━━━ LISTED RECORDS
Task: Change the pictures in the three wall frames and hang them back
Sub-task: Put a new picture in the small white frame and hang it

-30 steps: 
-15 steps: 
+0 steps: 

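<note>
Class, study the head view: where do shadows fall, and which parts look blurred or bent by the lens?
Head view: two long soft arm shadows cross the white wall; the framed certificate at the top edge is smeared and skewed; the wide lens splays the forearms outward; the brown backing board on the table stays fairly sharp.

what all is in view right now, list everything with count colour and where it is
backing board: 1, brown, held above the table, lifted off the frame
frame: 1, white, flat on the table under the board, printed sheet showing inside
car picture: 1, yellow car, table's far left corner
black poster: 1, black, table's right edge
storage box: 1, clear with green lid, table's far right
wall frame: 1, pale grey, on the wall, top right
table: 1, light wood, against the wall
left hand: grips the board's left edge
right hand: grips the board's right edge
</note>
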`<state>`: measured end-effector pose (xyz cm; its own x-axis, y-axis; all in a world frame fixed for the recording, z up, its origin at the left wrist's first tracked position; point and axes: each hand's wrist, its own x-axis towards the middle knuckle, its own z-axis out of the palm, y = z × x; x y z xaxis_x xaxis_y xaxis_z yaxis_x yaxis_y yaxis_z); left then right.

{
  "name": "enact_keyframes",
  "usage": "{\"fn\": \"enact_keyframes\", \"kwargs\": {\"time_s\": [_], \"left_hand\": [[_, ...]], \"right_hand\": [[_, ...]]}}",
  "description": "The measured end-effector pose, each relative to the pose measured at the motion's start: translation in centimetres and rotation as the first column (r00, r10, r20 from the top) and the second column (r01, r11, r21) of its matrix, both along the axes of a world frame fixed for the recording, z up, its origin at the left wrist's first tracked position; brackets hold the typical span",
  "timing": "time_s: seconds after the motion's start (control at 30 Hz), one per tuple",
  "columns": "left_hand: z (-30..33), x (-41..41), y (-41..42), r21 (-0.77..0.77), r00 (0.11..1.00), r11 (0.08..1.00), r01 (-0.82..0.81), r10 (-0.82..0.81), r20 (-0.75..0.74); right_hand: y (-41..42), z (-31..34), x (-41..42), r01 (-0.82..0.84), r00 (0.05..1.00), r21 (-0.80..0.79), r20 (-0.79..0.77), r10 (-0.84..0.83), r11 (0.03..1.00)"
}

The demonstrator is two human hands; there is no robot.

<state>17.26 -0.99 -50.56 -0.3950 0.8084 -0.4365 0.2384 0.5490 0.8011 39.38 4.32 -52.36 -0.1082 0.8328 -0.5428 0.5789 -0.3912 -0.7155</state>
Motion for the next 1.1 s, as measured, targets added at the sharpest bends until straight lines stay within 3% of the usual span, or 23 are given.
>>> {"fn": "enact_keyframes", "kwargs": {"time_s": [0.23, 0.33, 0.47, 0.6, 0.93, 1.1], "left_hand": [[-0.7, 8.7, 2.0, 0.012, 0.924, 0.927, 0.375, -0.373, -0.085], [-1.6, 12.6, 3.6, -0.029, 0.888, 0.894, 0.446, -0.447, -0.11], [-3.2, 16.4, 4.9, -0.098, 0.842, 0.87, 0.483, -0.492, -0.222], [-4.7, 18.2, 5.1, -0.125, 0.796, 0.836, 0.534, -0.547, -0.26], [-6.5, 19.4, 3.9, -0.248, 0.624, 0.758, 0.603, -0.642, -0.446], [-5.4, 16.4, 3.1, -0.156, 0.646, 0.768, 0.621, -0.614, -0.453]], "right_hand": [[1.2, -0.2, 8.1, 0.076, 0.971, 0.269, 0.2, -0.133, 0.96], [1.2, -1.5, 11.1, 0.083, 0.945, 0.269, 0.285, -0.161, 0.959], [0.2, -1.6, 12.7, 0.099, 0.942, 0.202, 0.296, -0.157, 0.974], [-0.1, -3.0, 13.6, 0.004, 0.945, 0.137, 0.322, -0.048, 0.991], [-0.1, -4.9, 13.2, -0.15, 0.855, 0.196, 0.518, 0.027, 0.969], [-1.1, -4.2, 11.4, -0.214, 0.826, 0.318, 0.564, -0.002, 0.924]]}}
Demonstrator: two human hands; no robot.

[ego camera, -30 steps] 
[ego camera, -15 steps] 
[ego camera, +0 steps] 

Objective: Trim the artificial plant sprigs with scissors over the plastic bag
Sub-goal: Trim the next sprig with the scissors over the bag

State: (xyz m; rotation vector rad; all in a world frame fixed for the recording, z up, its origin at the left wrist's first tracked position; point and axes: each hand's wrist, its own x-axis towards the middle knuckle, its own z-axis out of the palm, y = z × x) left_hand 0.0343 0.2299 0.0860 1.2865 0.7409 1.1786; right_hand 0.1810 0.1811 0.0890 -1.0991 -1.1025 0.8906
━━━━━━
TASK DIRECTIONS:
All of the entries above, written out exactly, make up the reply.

TASK SOLUTION:
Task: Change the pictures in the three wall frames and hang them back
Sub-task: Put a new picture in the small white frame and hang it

-30 steps: 
-15 steps: 
+0 steps: 

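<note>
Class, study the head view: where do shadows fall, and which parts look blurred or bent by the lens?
Head view: two long soft arm shadows cross the white wall; the framed certificate at the top edge is smeared and skewed; the wide lens splays the forearms outward; the brown backing board on the table stays fairly sharp.

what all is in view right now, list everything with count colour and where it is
backing board: 1, brown, held above the table, lifted off the frame
frame: 1, white, flat on the table under the board, printed sheet showing inside
car picture: 1, yellow car, table's far left corner
black poster: 1, black, table's right edge
storage box: 1, clear with green lid, table's far right
wall frame: 1, pale grey, on the wall, top right
table: 1, light wood, against the wall
left hand: grips the board's left edge
right hand: grips the board's right edge
</note>
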`<state>`: measured end-effector pose (xyz cm; its own x-axis, y-axis; all in a world frame fixed for the recording, z up, its origin at the left wrist's first tracked position; point and axes: each hand's wrist, its own x-axis towards the middle knuckle, its own z-axis out of the palm, y = z × x; x y z xaxis_x xaxis_y xaxis_z yaxis_x yaxis_y yaxis_z); left then right.

{
  "name": "enact_keyframes",
  "usage": "{\"fn\": \"enact_keyframes\", \"kwargs\": {\"time_s\": [_], \"left_hand\": [[_, ...]], \"right_hand\": [[_, ...]]}}",
  "description": "The measured end-effector pose, each relative to the pose measured at the motion's start: translation in centimetres and rotation as the first column (r00, r10, r20 from the top) and the second column (r01, r11, r21) of its matrix, both along the axes of a world frame fixed for the recording, z up, its origin at the left wrist's first tracked position; brackets hold the typical span",
  "timing": "time_s: seconds after the motion's start (control at 30 Hz), one per tuple",
  "columns": "left_hand: z (-30..33), x (-41..41), y (-41..42), r21 (-0.77..0.77), r00 (0.11..1.00), r11 (0.08..1.00), r01 (-0.82..0.81), r10 (-0.82..0.81), r20 (-0.75..0.74); right_hand: y (-41..42), z (-31..34), x (-41..42), r01 (-0.82..0.84), r00 (0.05..1.00), r21 (-0.80..0.79), r20 (-0.79..0.77), r10 (-0.84..0.83), r11 (0.03..1.00)"
}

The demonstrator is two human hands; there is no robot.

<state>17.26 -0.99 -50.56 -0.3950 0.8084 -0.4365 0.2384 0.5490 0.8011 39.38 4.32 -52.36 -0.1082 0.8328 -0.5428 0.5789 -0.3912 -0.7155</state>
Motion for the next 1.1 s, as measured, targets added at the sharpest bends until straight lines stay within 3% of the usual span, or 23 are given.
>>> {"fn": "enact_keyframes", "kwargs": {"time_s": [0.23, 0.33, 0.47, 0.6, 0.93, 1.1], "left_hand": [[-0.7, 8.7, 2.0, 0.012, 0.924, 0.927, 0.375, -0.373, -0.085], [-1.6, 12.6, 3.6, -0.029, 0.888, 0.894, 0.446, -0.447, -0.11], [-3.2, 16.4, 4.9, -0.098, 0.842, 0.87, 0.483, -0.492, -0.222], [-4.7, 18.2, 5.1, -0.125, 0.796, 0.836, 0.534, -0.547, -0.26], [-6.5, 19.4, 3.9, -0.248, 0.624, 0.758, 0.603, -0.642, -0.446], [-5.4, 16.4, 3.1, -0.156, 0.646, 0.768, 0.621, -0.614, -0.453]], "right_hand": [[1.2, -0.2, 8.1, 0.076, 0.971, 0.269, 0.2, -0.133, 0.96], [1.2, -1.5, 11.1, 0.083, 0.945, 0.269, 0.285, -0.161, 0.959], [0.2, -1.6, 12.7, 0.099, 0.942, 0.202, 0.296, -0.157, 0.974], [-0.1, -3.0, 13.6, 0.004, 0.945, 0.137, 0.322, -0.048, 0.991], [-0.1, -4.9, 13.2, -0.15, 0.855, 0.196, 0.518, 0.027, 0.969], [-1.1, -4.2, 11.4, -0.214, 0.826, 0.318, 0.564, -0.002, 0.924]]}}
Demonstrator: two human hands; no robot.

[ego camera, -30 steps] 
[ego camera, -15 steps] 
[ego camera, +0 steps] 

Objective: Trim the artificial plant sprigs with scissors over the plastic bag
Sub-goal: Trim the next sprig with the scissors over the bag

State: (xyz m; rotation vector rad; all in a world frame fixed for the recording, z up, its origin at the left wrist's first tracked position; point and axes: each hand's wrist, its own x-axis towards the middle knuckle, its own z-axis out of the palm, y = z × x) left_hand 0.0343 0.2299 0.0860 1.2865 0.7409 1.1786; right_hand 0.1810 0.1811 0.0890 -1.0991 -1.1025 0.8906

The work on this exercise is finished.